PostgreSQL Automatic Restore for Homelab DR¶
What This Is For¶
Scenario: You're rebuilding your homelab server from scratch (hardware failure, OS reinstall, migration, etc.) and want PostgreSQL to automatically restore from your latest backup instead of manually running restore commands.
This is disaster recovery automation for homelabs - not for staging environments or development servers.
The Problem It Solves¶
Without This Module¶
- Rebuild server with NixOS configuration
- PostgreSQL starts with empty database
- SSH in, stop PostgreSQL
- Manually run:
pgbackrest --stanza=main --repo=1 restore - Start PostgreSQL again
- Verify everything works
Pain points: Multiple manual steps, easy to forget, requires remembering pgBackRest syntax.
With This Module¶
- Rebuild server with NixOS configuration (with this module enabled)
- That's it - PostgreSQL automatically restores from backup on first boot
Quick Start¶
Minimal Configuration (Basic)¶
# hosts/forge/default.nix
{
services.postgresql = {
enable = true;
package = pkgs.postgresql_16;
# Automatic DR restore from NFS only
preSeed = {
enable = true;
source.stanza = "main"; # Your pgBackRest stanza name
# Defaults: repository = 1 (NFS), backupSet = "latest"
};
};
}
That's it! On first boot with empty PGDATA, it automatically restores from your NFS backup.
Recommended Configuration (With Fallback)¶
# hosts/forge/default.nix
{
services.postgresql = {
enable = true;
package = pkgs.postgresql_16;
# Automatic DR restore with R2 fallback
preSeed = {
enable = true;
source = {
stanza = "main";
repository = 1; # Try NFS first
fallbackRepository = 2; # Automatically try R2 if NFS fails
};
# Required for R2 access when fallback is configured
environmentFile = config.sops.secrets."restic/r2-prod-env".path;
};
};
}
Benefits of fallback configuration:
- If NFS is available → fast local restore
- If NFS is dead/unavailable → automatically tries R2
- True disaster recovery - works even if NAS completely failed
How It Works¶
First Boot (Fresh Install)¶
1. NixOS activates configuration
2. postgresql-preseed.service runs (BEFORE postgresql.service)

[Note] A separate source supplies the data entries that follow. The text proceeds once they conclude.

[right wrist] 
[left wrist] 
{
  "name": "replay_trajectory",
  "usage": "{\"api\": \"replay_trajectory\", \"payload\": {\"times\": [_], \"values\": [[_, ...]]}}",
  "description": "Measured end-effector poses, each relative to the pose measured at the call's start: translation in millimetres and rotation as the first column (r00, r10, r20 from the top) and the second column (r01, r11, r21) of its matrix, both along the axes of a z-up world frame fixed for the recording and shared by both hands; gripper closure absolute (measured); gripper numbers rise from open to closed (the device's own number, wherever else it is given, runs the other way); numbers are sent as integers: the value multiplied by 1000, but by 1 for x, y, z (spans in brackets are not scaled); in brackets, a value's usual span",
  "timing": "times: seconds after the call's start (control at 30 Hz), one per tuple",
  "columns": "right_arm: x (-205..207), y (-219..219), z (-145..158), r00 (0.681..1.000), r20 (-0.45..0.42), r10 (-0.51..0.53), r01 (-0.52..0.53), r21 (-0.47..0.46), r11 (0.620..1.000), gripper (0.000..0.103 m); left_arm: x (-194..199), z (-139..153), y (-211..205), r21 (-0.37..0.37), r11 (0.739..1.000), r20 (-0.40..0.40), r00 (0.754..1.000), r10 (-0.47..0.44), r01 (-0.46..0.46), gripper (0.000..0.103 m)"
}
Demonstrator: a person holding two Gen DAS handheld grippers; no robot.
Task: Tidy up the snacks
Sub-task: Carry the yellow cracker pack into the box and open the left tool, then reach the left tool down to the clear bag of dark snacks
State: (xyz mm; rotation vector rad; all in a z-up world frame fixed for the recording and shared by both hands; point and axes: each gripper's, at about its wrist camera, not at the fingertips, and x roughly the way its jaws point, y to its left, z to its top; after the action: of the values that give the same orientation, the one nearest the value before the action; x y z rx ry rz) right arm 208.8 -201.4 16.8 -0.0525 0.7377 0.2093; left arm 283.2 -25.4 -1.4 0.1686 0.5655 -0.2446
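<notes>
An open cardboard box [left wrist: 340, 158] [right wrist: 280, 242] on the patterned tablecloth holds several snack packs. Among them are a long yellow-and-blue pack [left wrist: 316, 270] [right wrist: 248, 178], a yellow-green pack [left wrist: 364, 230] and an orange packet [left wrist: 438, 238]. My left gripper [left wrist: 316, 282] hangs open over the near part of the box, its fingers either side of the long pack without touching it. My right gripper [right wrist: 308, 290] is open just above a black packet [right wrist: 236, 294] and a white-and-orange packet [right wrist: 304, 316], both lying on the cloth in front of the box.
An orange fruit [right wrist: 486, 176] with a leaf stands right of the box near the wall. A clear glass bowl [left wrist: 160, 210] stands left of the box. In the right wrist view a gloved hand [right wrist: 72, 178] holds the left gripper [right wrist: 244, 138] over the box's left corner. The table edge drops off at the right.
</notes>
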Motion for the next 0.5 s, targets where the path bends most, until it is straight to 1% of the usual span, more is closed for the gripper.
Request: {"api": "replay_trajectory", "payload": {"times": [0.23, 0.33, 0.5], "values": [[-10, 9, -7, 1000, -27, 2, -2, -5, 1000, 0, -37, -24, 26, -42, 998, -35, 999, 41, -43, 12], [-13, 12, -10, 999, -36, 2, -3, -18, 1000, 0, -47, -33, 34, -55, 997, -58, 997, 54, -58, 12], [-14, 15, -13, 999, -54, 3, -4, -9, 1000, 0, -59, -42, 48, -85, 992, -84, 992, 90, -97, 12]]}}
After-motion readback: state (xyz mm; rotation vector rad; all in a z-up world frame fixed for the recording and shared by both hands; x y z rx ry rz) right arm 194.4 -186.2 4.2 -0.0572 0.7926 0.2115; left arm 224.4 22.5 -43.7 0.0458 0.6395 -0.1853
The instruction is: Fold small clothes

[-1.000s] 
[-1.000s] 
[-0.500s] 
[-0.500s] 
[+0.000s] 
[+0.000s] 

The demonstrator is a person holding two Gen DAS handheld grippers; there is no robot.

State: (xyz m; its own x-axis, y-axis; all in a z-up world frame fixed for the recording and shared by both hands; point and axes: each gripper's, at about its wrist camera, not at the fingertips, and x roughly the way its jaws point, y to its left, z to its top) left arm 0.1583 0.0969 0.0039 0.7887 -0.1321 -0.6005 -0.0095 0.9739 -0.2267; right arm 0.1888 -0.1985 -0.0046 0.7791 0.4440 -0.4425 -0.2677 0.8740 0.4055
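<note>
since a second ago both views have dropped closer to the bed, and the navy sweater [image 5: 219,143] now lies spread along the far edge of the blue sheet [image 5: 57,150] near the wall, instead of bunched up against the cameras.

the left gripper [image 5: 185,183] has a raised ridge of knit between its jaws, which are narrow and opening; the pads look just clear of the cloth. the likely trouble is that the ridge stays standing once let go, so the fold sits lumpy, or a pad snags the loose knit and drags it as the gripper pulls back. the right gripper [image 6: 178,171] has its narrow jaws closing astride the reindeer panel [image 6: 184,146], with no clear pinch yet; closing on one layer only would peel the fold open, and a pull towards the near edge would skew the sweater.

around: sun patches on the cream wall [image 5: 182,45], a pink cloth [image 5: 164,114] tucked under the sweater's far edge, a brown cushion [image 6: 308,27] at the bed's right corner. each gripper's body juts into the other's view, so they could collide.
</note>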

3. Checks: Is PGDATA empty?
├─ Yes → Run: pgbackrest --stanza=main --repo=1 restore
└─ No → Skip restore, start PostgreSQL normally
4. Creates completion marker: .preseed-completed
5. PostgreSQL starts with restored data
Subsequent Boots¶
1. postgresql-preseed.service checks for completion marker
2. Marker exists → Skip restore
3. PostgreSQL starts normally
What If You Already Have Data?¶
The restore will NOT run. The module has multiple safety checks: - Checks if PGDATA is empty (refuses to overwrite existing data) - Checks for completion marker (prevents re-running) - OneShot service (doesn't retry on failure)
Configuration Options¶
Full Example¶
services.postgresql.preSeed = {
# Enable automatic restore on empty PGDATA
enable = true;
# Optional: Environment type (null for homelab)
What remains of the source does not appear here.